Acute leukemia is a group of diseases associated with various genetic alterations that block differentiation and increase proliferation of hematopoietic progenitor cells. Acute Myeloid Leukemia (AML) patients have very poor prognosis with currently available treatments, reflected by a 5-year survival rate of only 27%. Dysregulation of HOX genes is associated with numerous malignancies, including acute leukemias. In AML high level of HOX genes, in particular HOXA9, is associated with refractory disease and very poor prognosis, emphasizing the urgent need for novel therapies. Therefore, small molecules that reduce HOX genes expression might represent a novel promising treatment strategy for acute leukemia patients. ASH1L (Absent, small or homeotic 1-like) is a histone methyltransferase, which belongs to the Trithorax group of proteins regulating HOX genes expression. ASH1L knockdown studies have demonstrated a critical role of ASH1L in development of leukemia's with translocations of the MLL gene through regulation of HOXA9 and MEIS1 expression. Our own studies have validated that the SET domain of ASH1L plays a critical role in leukemogenesis, both in the context of MLL- rearranged leukemias and other high HOXA leukemias. Importantly, Ash1l-deficient mice exhibit no overt hematopoietic failure in the steady-state conditions. Based on all these findings we believe that the ASH1L SET domain represents a valid target in acute leukemias with high HOXA expression. In this project, we propose to develop small molecule inhibitors of ASH1L histone methyltransferase as a potential therapeutic strategy for acute leukemias with high HOXA expression. To this end, we identified very promising class of small molecules that bind to the SET domain of ASH1L and inhibit its enzymatic activity and substantially optimized their potency, resulting in compounds with nanomolar binding affinities and high selectivity to ASH1L These compounds inhibit proliferation, induce differentiation and downregulate expression of HOXA genes in MLL leukemia cells, demonstrating highly specific mode of action.
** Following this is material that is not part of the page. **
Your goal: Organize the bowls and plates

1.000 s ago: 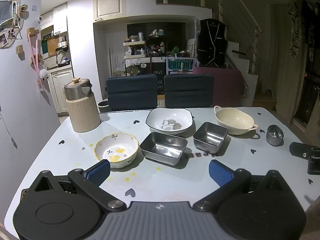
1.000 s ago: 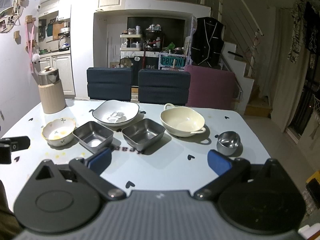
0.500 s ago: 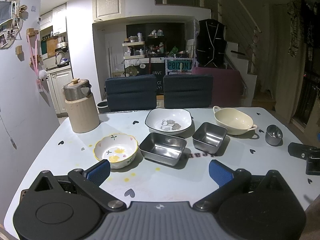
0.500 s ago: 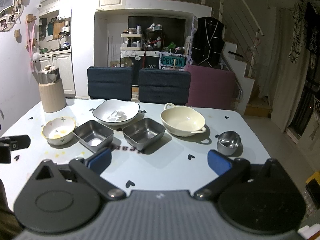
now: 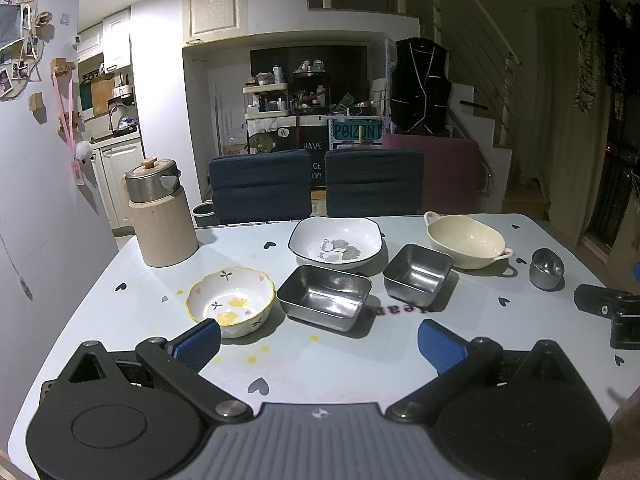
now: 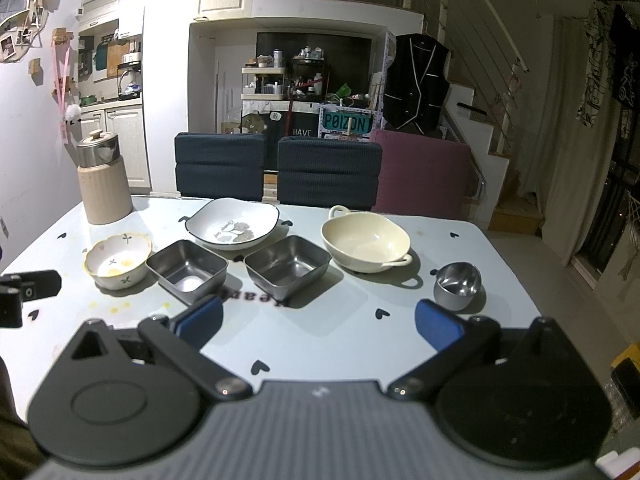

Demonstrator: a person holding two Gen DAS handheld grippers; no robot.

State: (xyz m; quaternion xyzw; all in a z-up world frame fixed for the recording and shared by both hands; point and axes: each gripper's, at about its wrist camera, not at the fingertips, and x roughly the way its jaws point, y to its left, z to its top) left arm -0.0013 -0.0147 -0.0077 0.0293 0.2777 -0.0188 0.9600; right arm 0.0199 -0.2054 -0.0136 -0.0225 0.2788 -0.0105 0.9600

In this project we will optimize ASH1L inhibitors to further improve their potency and drug-like properties with the goal to develop compounds suitable for in vivo efficacy studies in AML models.
In Aim 1 we will employ medicinal chemistry to improve potency and drug-like properties, including metabolic stability, cellular permeability and solubility, of the lead compounds we already identified.
In Aim 2 we will carry out extensive characterization of ASH1L inhibitors in a panel of acute leukemia cells with high and low level of HOXA genes expression to assess their potency, mechanism of action and specificity.
Aim 3 will be devoted to assess the in vivo efficacy of ASH1L inhibitors in disseminated models of acute leukemia. We expect the outcome of these studies will result in very potent and selective ASH1L inhibitors that might provide novel therapeutic approach for acute leukemias.
We are proposing to develop small molecules that would block activity of the ASH1L histone methyltransferase in acute leukemias with high HOX expression. Ultimately, such compounds could be used as highly specific drugs for treatment of patients with aggressive forms of leukemia, which poorly respond to current therapies.